*** Opening of PROVIDED MATERIAL ***

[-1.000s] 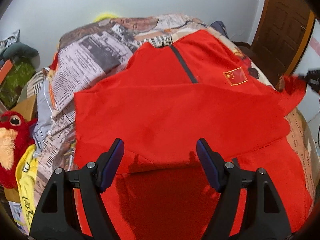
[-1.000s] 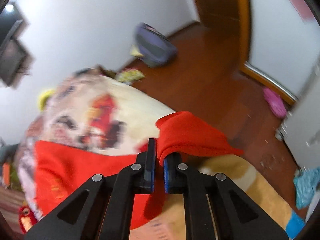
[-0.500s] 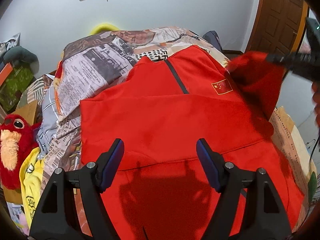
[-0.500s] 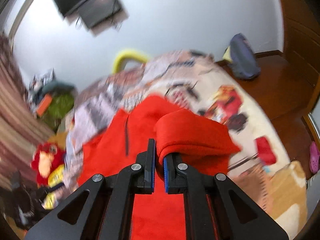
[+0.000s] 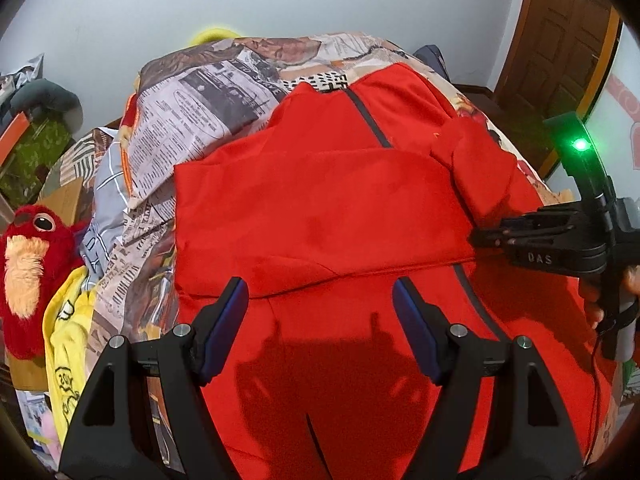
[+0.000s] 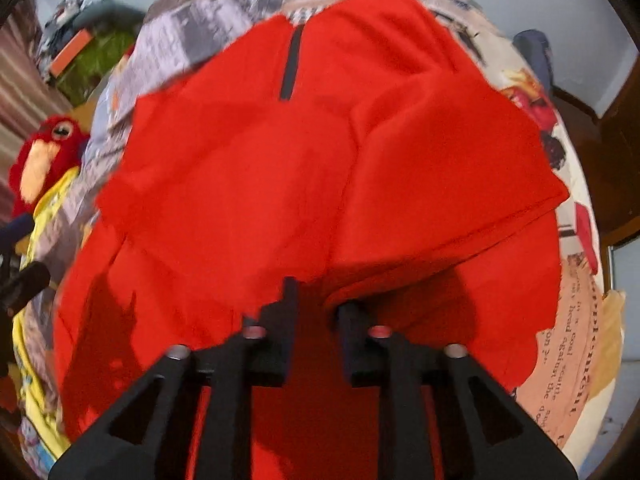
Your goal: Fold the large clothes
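A large red zip jacket (image 5: 320, 208) lies spread on the bed, also in the right wrist view (image 6: 304, 168). Both sleeves are folded across its chest, the right one (image 5: 476, 168) lying on top. My left gripper (image 5: 320, 312) is open and empty, hovering over the jacket's lower half. My right gripper (image 6: 314, 304) is partly open just behind the folded sleeve's cuff (image 6: 400, 280), with the cloth lying loose in front of it. It shows from the side in the left wrist view (image 5: 476, 236), low at the jacket's right edge.
The bed has a newspaper-print cover (image 5: 192, 120). A red plush bird (image 5: 28, 272) and yellow cloth (image 5: 68, 344) lie at the bed's left side. A wooden door (image 5: 560, 40) stands at the back right. A grey wall is behind the bed.
My right gripper carried the right sleeve from beyond the bed's edge over onto the chest, came down, and its jaws parted, letting the sleeve go. My left gripper stayed open and nearly still.
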`<state>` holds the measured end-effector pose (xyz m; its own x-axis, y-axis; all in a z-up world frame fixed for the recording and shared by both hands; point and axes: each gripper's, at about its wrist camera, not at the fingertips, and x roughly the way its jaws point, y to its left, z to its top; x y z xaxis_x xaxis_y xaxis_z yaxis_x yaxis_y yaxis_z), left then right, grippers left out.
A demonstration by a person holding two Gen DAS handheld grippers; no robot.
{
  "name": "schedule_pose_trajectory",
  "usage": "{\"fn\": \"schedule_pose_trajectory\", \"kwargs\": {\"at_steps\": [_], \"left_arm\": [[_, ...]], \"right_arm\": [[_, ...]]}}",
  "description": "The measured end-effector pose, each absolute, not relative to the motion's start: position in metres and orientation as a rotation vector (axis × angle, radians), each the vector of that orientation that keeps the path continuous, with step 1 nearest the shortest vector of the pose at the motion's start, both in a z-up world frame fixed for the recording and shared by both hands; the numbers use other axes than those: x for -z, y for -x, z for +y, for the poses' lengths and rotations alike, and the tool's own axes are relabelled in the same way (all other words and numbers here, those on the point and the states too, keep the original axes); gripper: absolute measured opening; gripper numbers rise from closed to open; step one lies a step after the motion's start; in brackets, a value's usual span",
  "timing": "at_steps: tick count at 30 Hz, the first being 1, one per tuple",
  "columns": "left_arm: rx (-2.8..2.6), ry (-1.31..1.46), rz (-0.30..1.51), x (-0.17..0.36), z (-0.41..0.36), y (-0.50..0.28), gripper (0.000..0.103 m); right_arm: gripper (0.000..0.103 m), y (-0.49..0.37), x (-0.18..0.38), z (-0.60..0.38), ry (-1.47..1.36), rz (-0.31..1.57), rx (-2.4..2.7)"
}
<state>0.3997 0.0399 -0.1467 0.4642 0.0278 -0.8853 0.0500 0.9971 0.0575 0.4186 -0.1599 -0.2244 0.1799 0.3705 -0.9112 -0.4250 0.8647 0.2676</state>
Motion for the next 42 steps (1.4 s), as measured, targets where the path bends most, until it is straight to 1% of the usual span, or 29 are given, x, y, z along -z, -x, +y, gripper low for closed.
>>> {"fn": "schedule_pose_trajectory", "kwargs": {"at_steps": [2,5,8,13,15,17,18,22,25,31,33,35,36,37,38,39,40,42], "left_arm": [[0.025,-0.087,1.090,0.145,0.033,-0.399,0.074],[0.049,-0.105,1.077,0.138,0.018,-0.401,0.074],[0.085,-0.133,1.048,0.126,-0.005,-0.407,0.074],[0.173,-0.165,0.999,0.112,-0.056,-0.428,0.074],[0.212,-0.165,0.998,0.111,-0.076,-0.440,0.074],[0.255,-0.174,1.004,0.115,-0.101,-0.456,0.074],[0.272,-0.183,1.008,0.117,-0.112,-0.462,0.074],[0.316,-0.261,1.038,0.141,-0.161,-0.490,0.074],[0.344,-0.299,1.083,0.172,-0.195,-0.514,0.074],[0.344,-0.401,1.157,0.234,-0.228,-0.547,0.074],[0.324,-0.419,1.159,0.247,-0.229,-0.555,0.064],[0.298,-0.426,1.155,0.255,-0.226,-0.562,0.050],[0.291,-0.426,1.140,0.255,-0.224,-0.563,0.046],[0.286,-0.426,1.123,0.254,-0.222,-0.563,0.038],[0.286,-0.421,1.103,0.250,-0.218,-0.563,0.027],[0.285,-0.416,1.091,0.248,-0.215,-0.563,0.021],[0.281,-0.412,1.081,0.244,-0.212,-0.564,0.012],[0.259,-0.382,1.046,0.229,-0.200,-0.563,0.010]], "right_arm": [[0.033,-0.413,0.220,-0.163,0.053,1.282,-0.583],[0.035,-0.407,0.201,-0.182,0.042,1.223,-0.566],[0.046,-0.404,0.178,-0.214,0.015,1.145,-0.526],[0.047,-0.394,0.150,-0.276,0.010,0.975,-0.357],[0.055,-0.392,0.144,-0.301,-0.019,0.921,-0.270],[0.059,-0.390,0.142,-0.326,-0.052,0.888,-0.214],[0.059,-0.390,0.142,-0.333,-0.065,0.881,-0.200],[0.059,-0.392,0.156,-0.365,-0.113,0.899,-0.146],[0.059,-0.395,0.173,-0.375,-0.124,0.927,-0.114],[0.059,-0.396,0.203,-0.389,-0.162,0.977,-0.113],[0.059,-0.397,0.212,-0.390,-0.158,0.994,-0.116],[0.060,-0.401,0.220,-0.386,-0.161,1.010,-0.131],[0.060,-0.406,0.223,-0.383,-0.167,1.018,-0.144],[0.060,-0.409,0.224,-0.379,-0.173,1.020,-0.155],[0.060,-0.412,0.225,-0.375,-0.179,1.022,-0.168],[0.060,-0.418,0.226,-0.368,-0.183,1.023,-0.183],[0.060,-0.422,0.226,-0.362,-0.184,1.023,-0.196],[0.060,-0.431,0.225,-0.348,-0.176,1.026,-0.219]]}}
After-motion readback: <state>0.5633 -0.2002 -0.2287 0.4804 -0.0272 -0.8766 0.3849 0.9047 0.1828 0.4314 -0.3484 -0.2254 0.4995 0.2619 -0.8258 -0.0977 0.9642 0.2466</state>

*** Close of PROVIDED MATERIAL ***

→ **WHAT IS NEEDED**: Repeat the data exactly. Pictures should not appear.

→ **OUTPUT FOR THIS TASK**:
[-1.000s] 
[-1.000s] 
[-0.500s] 
[-0.500s] 
[+0.000s] 
[+0.000s] 
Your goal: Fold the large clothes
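A large red zip jacket (image 5: 320, 208) lies spread on the bed, also in the right wrist view (image 6: 304, 168). Both sleeves are folded across its chest, the right one (image 5: 476, 168) lying on top. My left gripper (image 5: 320, 312) is open and empty, hovering over the jacket's lower half. My right gripper (image 6: 314, 304) is partly open just behind the folded sleeve's cuff (image 6: 400, 280), with the cloth lying loose in front of it. It shows from the side in the left wrist view (image 5: 476, 236), low at the jacket's right edge.
The bed has a newspaper-print cover (image 5: 192, 120). A red plush bird (image 5: 28, 272) and yellow cloth (image 5: 68, 344) lie at the bed's left side. A wooden door (image 5: 560, 40) stands at the back right. A grey wall is behind the bed.
My right gripper carried the right sleeve from beyond the bed's edge over onto the chest, came down, and its jaws parted, letting the sleeve go. My left gripper stayed open and nearly still.
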`<state>` holds the measured end-effector pose (xyz m; its own x-axis, y-axis; all in a z-up world frame fixed for the recording and shared by both hands; point and axes: each gripper's, at about its wrist camera, not at the fingertips, and x roughly the way its jaws point, y to its left, z to its top; x y z xaxis_x xaxis_y xaxis_z yaxis_x yaxis_y yaxis_z), left then right, grippers left out.
A demonstration by a person holding two Gen DAS handheld grippers; no robot.
{
  "name": "schedule_pose_trajectory",
  "usage": "{\"fn\": \"schedule_pose_trajectory\", \"kwargs\": {\"at_steps\": [_], \"left_arm\": [[_, ...]], \"right_arm\": [[_, ...]]}}",
  "description": "The measured end-effector pose, each absolute, not relative to the motion's start: position in metres and orientation as a rotation vector (axis × angle, radians), each the vector of that orientation that keeps the path continuous, with step 1 nearest the shortest vector of the pose at the motion's start, both in a z-up world frame fixed for the recording and shared by both hands; the numbers use other axes than those: x for -z, y for -x, z for +y, for the poses' lengths and rotations alike, and the tool's own axes are relabelled in the same way (all other words and numbers here, those on the point and the states too, keep the original axes); gripper: absolute measured opening; gripper numbers rise from closed to open; step one lies a step after the motion's start; in brackets, a value's usual span",
  "timing": "at_steps: tick count at 30 Hz, the first being 1, one per tuple",
  "columns": "left_arm: rx (-2.8..2.6), ry (-1.31..1.46), rz (-0.30..1.51), x (-0.17..0.36), z (-0.41..0.36), y (-0.50..0.28), gripper (0.000..0.103 m); right_arm: gripper (0.000..0.103 m), y (-0.49..0.37), x (-0.18..0.38), z (-0.60..0.38), ry (-1.47..1.36), rz (-0.31..1.57), rx (-2.4..2.7)"
}
<state>0.3997 0.0399 -0.1467 0.4642 0.0278 -0.8853 0.0500 0.9971 0.0575 0.4186 -0.1599 -0.2244 0.1799 0.3705 -0.9112 -0.4250 0.8647 0.2676</state>
Motion for the next 42 steps (1.4 s), as measured, targets where the path bends most, until it is straight to 1% of the usual span, or 29 are given, x, y, z along -z, -x, +y, gripper low for closed.
>>> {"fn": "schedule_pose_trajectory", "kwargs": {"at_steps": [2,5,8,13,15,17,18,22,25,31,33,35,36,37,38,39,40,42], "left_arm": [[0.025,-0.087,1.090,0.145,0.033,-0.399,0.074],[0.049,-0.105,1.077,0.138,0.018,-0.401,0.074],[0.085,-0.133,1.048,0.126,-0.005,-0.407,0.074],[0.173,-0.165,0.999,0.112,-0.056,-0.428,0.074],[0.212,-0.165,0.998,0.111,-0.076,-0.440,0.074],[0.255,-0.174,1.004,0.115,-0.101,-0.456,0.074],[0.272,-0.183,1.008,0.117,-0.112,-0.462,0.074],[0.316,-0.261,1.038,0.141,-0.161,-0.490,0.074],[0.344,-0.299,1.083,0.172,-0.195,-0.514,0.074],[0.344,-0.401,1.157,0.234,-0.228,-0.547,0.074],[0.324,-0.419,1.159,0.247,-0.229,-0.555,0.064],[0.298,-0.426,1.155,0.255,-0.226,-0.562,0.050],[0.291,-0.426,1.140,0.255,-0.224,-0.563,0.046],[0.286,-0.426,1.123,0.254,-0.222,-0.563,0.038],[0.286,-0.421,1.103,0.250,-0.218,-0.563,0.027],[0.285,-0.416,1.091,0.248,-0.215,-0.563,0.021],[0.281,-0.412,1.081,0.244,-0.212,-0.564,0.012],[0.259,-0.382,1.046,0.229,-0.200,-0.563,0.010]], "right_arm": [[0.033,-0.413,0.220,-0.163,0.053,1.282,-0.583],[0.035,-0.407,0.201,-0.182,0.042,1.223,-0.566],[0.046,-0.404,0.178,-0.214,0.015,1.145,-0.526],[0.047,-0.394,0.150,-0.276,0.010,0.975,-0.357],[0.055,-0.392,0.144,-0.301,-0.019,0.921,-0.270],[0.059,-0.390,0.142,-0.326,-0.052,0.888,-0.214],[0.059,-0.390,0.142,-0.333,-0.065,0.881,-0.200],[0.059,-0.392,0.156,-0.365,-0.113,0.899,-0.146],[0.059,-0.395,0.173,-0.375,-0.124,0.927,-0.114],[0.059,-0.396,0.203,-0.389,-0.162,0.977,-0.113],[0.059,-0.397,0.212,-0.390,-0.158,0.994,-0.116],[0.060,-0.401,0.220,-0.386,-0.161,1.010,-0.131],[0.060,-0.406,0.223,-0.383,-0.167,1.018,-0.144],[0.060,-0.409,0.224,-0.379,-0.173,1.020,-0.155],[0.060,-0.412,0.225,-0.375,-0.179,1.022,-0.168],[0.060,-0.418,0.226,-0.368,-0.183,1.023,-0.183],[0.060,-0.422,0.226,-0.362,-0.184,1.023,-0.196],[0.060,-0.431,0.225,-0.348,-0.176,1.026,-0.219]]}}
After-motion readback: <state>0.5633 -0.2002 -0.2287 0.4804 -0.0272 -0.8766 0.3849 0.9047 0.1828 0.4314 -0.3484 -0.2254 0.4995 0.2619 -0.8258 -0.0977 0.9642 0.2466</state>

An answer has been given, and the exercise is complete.